At the table since the negotiations began in early April were the world's three largest tobacco combines: Philip Morris, RJR Reynolds and the London- based British American Tobacco (BAT). In the opposing camp were public health advocates and the attorneys general of 40 US states that had planned to sue the industry to reclaim billions in medical costs.

If it is ratified, the settlement will sweep away all the state and class- action lawsuits ranged against the industry, and outlaw future class-action lawsuits. Of the total payout being asked of the companies, to be disbursed over 25 years, $300bn will settle state medicare suits and help to finance future anti-smoking programmes.

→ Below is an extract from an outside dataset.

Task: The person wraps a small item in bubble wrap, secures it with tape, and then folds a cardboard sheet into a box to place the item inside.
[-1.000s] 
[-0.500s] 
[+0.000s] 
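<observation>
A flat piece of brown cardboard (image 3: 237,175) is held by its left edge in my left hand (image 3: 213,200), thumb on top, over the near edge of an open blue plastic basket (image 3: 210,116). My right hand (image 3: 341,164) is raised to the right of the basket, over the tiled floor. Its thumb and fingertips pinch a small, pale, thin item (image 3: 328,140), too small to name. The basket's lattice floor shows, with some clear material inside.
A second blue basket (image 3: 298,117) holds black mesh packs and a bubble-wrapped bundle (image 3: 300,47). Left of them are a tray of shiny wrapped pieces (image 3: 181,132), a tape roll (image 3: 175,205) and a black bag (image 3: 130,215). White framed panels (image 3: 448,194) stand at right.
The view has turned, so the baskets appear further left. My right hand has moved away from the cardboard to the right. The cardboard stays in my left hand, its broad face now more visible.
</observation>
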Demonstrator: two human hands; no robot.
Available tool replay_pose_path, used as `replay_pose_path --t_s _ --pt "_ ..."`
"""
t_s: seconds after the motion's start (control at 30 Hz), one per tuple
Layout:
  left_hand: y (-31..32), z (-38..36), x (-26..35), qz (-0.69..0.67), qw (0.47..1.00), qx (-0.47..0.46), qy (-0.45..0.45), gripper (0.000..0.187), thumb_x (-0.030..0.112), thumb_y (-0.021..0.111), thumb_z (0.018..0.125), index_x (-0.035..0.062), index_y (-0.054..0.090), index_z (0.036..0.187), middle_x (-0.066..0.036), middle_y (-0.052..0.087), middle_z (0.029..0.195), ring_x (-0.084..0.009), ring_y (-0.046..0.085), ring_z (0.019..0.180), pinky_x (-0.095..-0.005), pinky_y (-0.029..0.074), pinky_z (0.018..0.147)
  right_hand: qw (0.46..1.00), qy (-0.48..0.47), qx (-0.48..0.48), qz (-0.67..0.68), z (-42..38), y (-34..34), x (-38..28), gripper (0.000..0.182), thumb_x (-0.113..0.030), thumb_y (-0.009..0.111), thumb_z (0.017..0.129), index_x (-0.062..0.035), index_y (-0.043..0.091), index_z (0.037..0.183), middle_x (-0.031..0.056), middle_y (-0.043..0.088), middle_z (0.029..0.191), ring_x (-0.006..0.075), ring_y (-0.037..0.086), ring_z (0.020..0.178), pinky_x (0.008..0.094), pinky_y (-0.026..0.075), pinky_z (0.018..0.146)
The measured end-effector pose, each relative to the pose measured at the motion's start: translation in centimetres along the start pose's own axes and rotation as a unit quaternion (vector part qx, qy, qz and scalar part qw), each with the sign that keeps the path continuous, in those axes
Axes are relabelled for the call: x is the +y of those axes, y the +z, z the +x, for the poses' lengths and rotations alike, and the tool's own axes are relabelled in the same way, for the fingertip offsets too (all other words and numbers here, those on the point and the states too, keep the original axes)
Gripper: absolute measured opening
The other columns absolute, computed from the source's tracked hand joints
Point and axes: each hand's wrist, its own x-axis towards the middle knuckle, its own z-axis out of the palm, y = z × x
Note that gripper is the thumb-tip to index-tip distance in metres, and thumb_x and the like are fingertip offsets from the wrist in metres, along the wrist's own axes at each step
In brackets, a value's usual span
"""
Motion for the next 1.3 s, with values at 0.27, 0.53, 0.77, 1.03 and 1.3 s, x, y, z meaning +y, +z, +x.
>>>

The extra $60bn was agreed in the last stages of the negotiations as "punishment" to be paid by the industry for past sins in selling an addictive product. That sum will be put aside by the government to pay for health insurance for children not presently covered.

Britain's largest tobacco company, the Gallaher Group, which makes Benson & Hedges and Silk Cut, said the ruling would increase pressure for anti- smoking advertising in this country. But a spokesman said the company would continue vigorously to defend claims against it here. "We have full confidence in the judicial process."

The first test case brought by a lung cancer victim goes to the High Court on 1 July. Forty- seven people have started proceedings against Gallaher and Imperial Tobacco.